* _WORK REQUEST_: For the data that follows, report how many lines include the string "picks", and write the number alone.

+++ GIVEN RECORDS +++

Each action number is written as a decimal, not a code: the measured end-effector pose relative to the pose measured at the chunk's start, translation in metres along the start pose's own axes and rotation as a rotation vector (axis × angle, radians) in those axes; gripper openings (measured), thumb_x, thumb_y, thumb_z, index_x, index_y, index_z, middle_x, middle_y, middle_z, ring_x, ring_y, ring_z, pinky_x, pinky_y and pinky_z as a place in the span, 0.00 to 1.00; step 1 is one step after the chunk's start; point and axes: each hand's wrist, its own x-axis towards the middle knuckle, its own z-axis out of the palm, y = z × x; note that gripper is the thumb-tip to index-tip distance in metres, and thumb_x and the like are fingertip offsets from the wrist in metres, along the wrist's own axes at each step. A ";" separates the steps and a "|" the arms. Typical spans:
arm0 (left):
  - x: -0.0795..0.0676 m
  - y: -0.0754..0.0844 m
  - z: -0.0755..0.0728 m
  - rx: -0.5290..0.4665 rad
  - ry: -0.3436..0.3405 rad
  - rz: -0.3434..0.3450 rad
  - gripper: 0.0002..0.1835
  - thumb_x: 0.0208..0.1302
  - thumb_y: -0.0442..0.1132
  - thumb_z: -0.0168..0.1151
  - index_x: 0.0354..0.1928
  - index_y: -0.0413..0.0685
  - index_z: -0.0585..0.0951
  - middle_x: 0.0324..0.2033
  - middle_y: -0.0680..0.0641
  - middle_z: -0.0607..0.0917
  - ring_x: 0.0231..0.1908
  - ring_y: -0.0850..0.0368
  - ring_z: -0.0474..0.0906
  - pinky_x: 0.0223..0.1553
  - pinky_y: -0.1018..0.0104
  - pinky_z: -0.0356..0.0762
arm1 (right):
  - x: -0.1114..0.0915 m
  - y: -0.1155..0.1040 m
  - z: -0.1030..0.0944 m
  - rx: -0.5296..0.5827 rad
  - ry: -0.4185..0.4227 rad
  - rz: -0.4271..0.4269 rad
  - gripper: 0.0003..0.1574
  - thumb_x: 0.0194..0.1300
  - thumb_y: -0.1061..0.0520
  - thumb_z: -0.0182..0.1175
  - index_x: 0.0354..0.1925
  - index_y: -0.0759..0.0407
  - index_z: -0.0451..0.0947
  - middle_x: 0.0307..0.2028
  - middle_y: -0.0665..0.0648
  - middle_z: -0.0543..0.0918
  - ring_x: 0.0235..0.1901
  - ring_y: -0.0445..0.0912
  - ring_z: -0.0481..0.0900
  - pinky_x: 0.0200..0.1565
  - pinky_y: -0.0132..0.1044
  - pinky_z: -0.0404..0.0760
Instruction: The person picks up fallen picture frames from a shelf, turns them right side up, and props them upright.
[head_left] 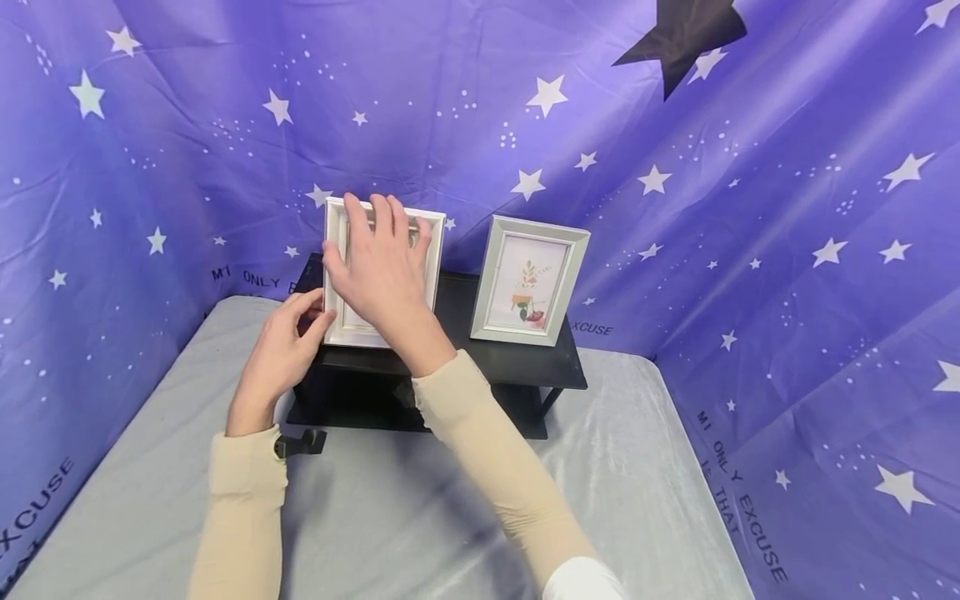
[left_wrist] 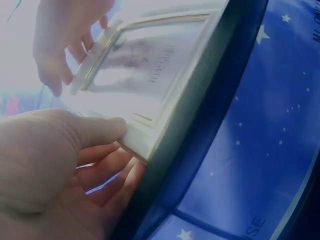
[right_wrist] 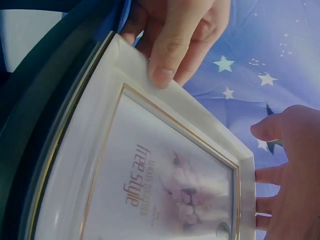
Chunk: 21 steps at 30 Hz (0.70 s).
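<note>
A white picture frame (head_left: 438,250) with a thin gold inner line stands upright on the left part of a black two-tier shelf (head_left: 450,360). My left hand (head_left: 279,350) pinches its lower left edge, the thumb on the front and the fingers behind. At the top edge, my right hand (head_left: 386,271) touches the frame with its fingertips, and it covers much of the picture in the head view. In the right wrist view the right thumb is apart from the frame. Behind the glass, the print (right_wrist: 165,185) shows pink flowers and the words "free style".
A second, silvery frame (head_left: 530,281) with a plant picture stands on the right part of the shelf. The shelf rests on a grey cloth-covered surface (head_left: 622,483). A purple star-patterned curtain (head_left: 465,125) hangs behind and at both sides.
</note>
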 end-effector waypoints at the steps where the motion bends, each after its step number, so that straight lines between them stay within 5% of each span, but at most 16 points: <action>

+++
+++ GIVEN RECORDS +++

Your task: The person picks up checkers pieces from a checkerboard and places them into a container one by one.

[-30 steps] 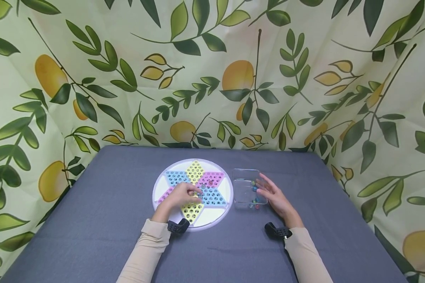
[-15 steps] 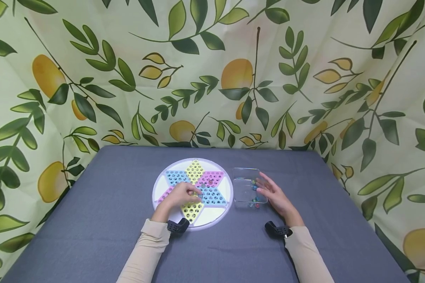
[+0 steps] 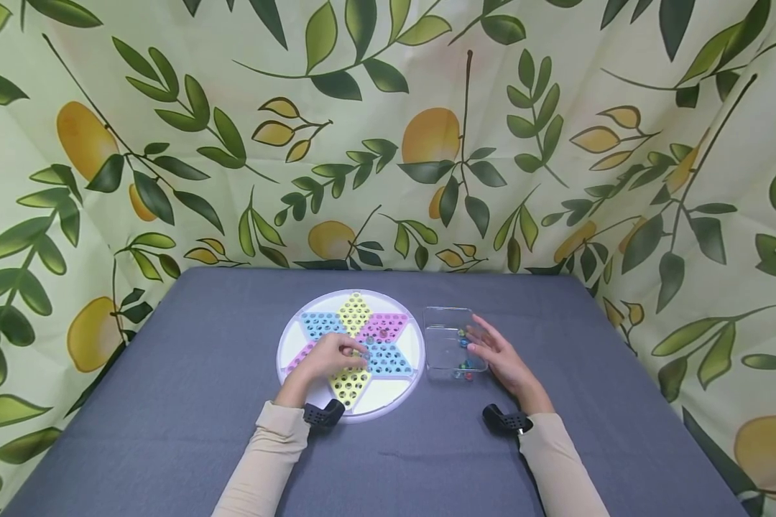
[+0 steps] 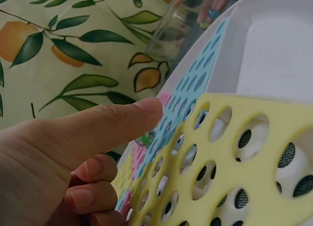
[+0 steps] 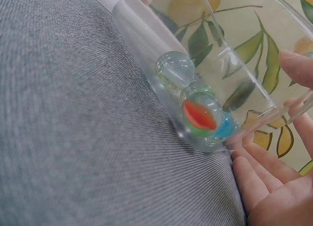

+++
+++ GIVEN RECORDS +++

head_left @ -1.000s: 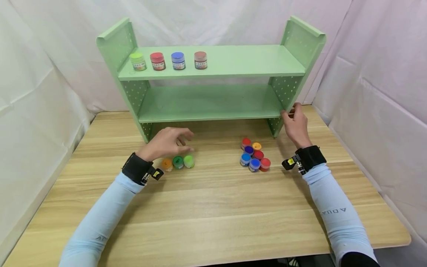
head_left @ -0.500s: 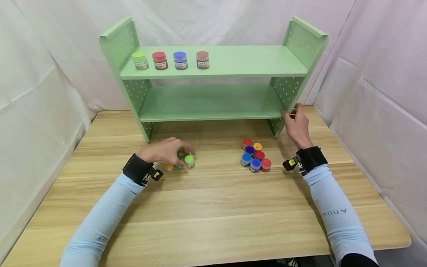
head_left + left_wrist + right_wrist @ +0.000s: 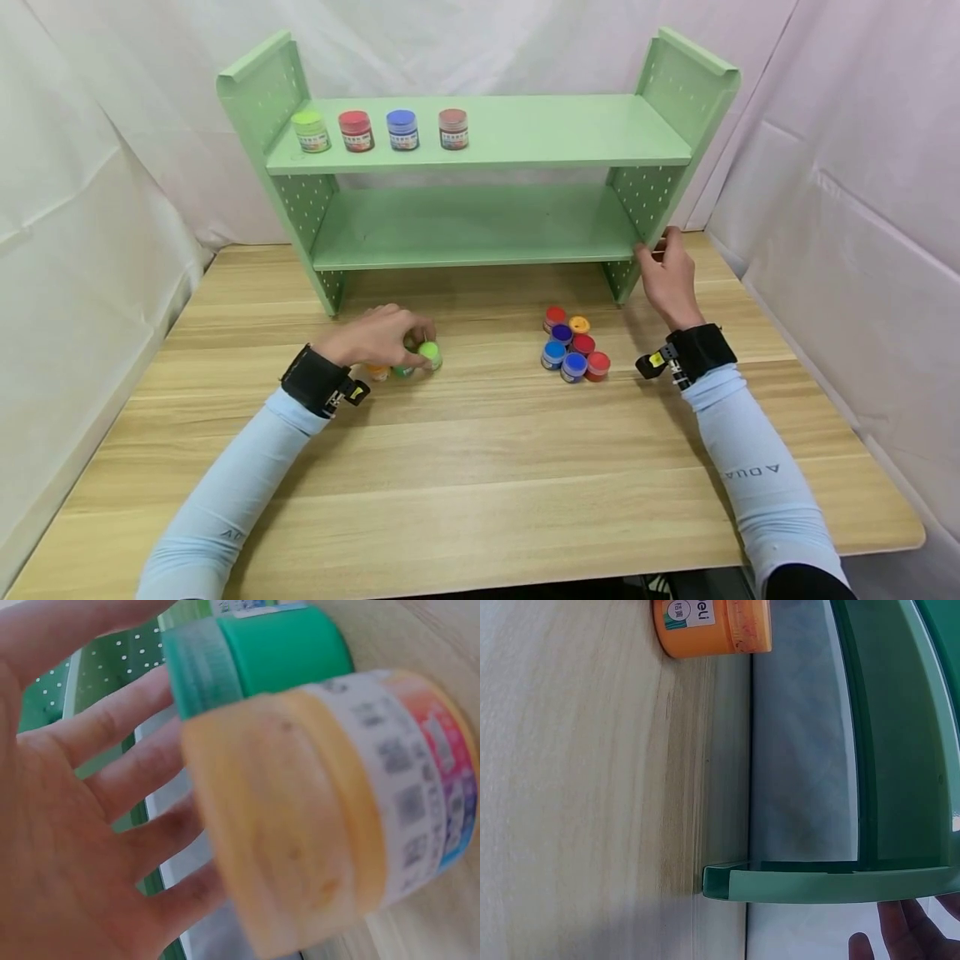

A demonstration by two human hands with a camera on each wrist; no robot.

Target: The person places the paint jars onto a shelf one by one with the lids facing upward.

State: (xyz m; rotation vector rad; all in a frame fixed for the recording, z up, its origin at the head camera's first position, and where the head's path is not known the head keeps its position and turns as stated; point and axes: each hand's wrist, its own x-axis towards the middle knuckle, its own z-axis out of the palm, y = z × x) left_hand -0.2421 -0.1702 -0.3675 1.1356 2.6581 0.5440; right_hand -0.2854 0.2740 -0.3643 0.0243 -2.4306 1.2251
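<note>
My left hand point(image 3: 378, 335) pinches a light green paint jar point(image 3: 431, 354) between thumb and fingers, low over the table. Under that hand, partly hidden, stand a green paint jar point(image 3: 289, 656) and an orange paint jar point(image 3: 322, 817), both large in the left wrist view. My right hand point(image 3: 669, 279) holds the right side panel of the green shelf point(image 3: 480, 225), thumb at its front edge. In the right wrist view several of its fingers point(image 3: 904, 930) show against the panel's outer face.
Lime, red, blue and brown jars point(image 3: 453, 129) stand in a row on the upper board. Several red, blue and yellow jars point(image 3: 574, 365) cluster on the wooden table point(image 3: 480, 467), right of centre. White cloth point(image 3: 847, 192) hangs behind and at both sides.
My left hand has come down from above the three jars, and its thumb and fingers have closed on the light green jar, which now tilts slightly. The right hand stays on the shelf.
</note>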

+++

* _PROBLEM SOLUTION_: 2